Keep the images out and set the listing below down word for word.
________
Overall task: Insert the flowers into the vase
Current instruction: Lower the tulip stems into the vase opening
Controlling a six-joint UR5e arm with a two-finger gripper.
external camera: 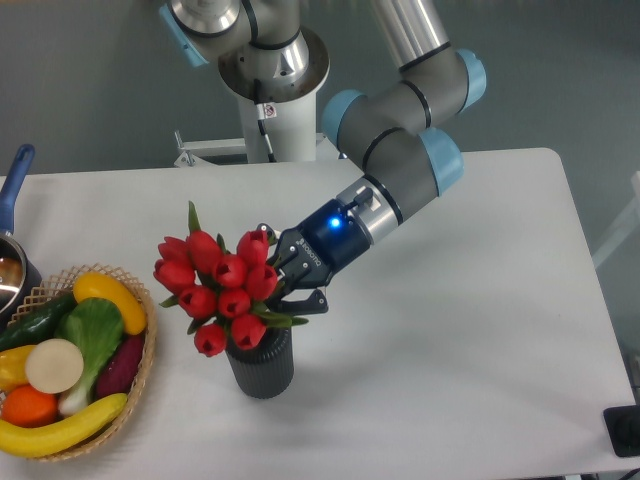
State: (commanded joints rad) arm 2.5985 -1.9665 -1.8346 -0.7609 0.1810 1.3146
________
§ ANSWER TO THE EXERCISE:
Overall task: Insert the flowers into the vase
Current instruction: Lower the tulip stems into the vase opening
Controlling a six-joint UR5e arm with a two-finger gripper.
external camera: 
State: (commanded joints rad) arm 2.5985 -1.9665 -1.8346 -0.7609 0.1810 1.3146

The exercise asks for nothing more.